Volunteers have spent much of their time putting posters up around campus, speaking to friends, and publicizing their candidates.

Ingrid Y. Li ’17, a Yard Captain for Gong-Goffard, said that she has been reaching out to fellow freshmen by knocking on doors. “I feel like it’s so worthwhile...I have a lot of faith in their ideas,” Li said.

Candidates and their volunteers are also working to create a strong online presence by sharing posts from campaign Facebook pages and developing personalized websites.

The Facebook page for Gong and Goffard has reached over 400 likes, while Mayopoulous and Clark’s page, subtitled “You Could Do Worse,” has surged to almost 800 likes.

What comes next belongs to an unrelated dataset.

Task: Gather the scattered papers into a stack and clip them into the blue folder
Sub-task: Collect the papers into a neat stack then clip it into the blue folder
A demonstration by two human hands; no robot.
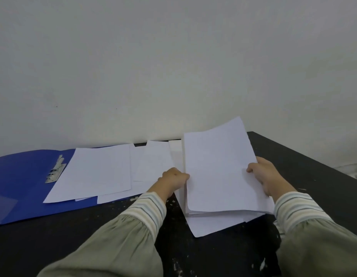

Nwokike and Kim do not have an official Facebook page, but both they and Gong and Goffard have constructed websites that showcase their platforms.

Even with the campaign teams’ strategic outreach efforts, some voters are still unsure of the importance of the UC election.

“As a freshman, I don’t feel like the UC has really made it clear to me why I should be engaged with the UC,” Colin A. Mark ’17 said. “This interview was the first time I found out there were platforms available to read.”

Joe C. Dechario ’14 was unsure of the candidates names, saying that, “The only people I know are the funny guys.”

Meanwhile, other students read the platforms and had mixed responses.

Javier F. Aranzales ’16 said that Clark and Mayopoulous stand out, but the Nwokike-Kim platform seemed “ a checklist.”

Eli D. Lee ’17 had read the platforms and said they were not “substantively different” from each other but still plans to vote.

When asked if the UC has an impact, David G. Su ’14 said, “I’m sure they do. I personally don’t feel it...but I definitely know that they’re doing a lot.”